President Mamnoon acknowledged the sacrifices of the Pakistan Movement and scores of other people in the struggle for a separate homeland.
He also remembered those who had lost their lives in acts of terrorism and the fight against it, including the victims of the December 16 attack on the Army Public School in Peshawar.
The president expressed satisfaction over the National Action Plan, which was formulated after the Peshawar massacre. He reiterated that Operation Zarb-e-Azb in North Waziristan Agency would be taken to its logical conclusion.
“I myself would go to the battlefield and embrace the brave sons of the soil who are gallantly fighting the dark forces of terrorism and extremism.”
Mamnoon said Pakistan sought equal and friendly relations with all its neighbours. “Pakistan wants to resolve all outstanding issues with India amicably.”
He said resolution of the Kashmir issue according to the aspirations of the Kashmiris and in the light of the United Nations’ resolutions was the key to regional security and peace.

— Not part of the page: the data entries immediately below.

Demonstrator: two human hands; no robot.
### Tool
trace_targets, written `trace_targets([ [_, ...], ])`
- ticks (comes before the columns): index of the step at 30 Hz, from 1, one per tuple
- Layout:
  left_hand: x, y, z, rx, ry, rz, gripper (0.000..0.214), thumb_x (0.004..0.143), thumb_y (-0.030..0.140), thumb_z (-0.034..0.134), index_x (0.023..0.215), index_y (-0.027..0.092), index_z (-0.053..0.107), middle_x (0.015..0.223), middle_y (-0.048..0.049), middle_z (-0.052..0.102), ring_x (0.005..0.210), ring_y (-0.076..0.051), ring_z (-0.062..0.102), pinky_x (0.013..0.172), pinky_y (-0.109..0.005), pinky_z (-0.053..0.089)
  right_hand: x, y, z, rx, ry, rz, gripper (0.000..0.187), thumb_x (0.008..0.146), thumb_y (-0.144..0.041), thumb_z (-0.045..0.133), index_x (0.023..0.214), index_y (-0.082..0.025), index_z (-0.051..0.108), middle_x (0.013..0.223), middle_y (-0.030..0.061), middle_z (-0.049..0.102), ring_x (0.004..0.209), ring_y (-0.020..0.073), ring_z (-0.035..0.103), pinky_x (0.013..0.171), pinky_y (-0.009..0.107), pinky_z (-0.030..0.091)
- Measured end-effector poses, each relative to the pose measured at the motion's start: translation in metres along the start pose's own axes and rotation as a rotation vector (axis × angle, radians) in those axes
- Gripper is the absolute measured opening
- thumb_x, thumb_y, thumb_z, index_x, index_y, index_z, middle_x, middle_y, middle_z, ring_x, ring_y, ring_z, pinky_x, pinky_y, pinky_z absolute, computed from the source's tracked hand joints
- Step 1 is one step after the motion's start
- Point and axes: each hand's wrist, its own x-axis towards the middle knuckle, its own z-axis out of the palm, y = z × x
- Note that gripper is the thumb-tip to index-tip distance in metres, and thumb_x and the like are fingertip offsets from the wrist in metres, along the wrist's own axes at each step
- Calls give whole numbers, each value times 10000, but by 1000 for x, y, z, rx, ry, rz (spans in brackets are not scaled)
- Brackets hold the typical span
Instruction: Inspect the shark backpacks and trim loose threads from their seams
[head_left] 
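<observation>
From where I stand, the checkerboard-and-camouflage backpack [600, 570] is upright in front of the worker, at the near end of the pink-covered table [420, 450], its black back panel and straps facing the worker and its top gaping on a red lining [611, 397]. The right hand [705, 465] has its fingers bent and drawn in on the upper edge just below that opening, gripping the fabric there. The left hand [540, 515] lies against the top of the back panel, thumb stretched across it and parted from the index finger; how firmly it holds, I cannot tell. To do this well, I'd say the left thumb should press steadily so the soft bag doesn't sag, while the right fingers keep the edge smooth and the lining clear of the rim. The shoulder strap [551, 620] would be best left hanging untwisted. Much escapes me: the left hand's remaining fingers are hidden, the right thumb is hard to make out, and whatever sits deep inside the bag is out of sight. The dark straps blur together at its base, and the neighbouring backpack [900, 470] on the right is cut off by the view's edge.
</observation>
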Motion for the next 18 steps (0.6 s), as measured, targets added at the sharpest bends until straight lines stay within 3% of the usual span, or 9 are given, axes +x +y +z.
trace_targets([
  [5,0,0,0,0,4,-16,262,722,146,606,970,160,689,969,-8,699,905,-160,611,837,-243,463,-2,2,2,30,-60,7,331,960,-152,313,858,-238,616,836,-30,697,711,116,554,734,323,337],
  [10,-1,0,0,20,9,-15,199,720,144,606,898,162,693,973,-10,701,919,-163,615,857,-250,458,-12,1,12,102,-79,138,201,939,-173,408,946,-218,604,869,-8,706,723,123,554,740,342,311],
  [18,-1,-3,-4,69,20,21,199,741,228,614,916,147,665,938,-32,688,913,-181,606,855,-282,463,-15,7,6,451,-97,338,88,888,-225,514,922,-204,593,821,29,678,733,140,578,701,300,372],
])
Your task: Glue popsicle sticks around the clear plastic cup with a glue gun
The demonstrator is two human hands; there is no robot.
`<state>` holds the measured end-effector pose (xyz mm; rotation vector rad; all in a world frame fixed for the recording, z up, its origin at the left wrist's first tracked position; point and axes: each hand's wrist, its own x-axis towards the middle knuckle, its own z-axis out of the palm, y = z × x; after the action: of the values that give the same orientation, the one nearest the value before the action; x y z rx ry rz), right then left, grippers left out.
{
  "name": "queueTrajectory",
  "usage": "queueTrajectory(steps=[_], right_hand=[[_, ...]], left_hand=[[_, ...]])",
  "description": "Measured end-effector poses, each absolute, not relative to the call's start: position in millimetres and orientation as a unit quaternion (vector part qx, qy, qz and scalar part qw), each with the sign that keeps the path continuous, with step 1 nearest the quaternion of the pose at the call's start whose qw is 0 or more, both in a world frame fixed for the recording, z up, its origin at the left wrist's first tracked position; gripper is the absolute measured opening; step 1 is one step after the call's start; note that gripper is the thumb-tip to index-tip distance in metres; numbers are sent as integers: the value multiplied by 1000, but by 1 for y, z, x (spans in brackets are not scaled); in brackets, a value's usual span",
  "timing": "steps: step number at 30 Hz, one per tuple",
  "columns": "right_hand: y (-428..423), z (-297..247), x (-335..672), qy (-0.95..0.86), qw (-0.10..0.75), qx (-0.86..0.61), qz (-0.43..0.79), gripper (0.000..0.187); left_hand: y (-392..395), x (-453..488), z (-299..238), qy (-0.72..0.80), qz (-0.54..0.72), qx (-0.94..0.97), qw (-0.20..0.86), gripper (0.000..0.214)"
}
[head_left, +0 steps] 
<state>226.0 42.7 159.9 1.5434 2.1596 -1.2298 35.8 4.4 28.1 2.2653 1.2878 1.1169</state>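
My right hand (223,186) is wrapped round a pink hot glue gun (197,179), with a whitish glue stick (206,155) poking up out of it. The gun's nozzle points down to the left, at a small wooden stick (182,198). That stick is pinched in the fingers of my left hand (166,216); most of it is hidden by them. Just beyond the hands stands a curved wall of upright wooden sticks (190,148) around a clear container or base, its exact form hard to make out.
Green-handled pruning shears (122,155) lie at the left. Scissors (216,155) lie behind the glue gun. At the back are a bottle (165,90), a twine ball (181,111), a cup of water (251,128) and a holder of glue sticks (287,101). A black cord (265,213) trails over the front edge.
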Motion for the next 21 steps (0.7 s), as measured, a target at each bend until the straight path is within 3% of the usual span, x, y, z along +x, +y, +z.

He congratulated the nation on the country’s sea boundary being extended from 200 nautical miles to 350 nautical miles. “This would enhance the country’s resources.”
Message from India
Indian Prime Minister Narendra Modi said on the social networking website Twitter that he had written to his Pakistani counterpart Nawaz Sharif “conveying my greetings on the National Day of Pakistan”.
Echoing President Mamnoon’s desire, Modi said: “It is my firm conviction that all outstanding issues can be resolved through bilateral dialogue in an atmosphere free from terror [and] violence.”
Published in The Express Tribune, March 24th, 2015.